§ **Activity**
Extract the first line through the line containing "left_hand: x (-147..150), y" from the listing below, exactly as written.

··· Supplied information

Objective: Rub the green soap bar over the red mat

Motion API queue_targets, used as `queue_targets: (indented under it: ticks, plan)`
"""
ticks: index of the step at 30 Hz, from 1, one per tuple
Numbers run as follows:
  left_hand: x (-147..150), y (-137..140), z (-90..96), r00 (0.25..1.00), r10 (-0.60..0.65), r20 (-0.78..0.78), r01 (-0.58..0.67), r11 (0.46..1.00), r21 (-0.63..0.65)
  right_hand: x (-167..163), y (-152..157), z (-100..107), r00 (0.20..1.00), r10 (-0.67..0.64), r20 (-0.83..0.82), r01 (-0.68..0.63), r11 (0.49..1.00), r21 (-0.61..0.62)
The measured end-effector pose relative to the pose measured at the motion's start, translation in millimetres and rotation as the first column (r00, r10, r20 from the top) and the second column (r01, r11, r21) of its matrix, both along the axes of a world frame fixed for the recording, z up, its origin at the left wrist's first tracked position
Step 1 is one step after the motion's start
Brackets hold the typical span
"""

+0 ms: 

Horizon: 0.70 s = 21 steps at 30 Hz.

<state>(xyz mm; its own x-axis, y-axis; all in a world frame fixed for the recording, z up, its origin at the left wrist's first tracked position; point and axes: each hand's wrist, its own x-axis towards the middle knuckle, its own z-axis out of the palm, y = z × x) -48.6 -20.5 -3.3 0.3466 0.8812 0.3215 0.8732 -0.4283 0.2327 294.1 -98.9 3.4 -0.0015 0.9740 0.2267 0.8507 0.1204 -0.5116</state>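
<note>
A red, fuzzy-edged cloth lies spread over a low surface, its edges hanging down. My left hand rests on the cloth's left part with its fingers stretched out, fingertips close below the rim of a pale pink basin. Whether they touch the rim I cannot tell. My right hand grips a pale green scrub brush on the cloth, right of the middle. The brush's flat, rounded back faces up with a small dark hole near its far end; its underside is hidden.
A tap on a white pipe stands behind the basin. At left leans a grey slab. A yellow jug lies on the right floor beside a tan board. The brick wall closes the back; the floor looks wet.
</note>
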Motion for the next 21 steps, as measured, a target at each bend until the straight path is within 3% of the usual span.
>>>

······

§ **Result of this task**
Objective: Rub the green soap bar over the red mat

Motion API queue_targets, used as `queue_targets: (indented under it: ticks, plan)`
"""
ticks: index of the step at 30 Hz, from 1, one per tuple
Numbers run as follows:
  left_hand: x (-147..150), y (-137..140), z (-90..96), r00 (0.25..1.00), r10 (-0.60..0.65), r20 (-0.78..0.78), r01 (-0.58..0.67), r11 (0.46..1.00), r21 (-0.63..0.65)

This exercise has been completed.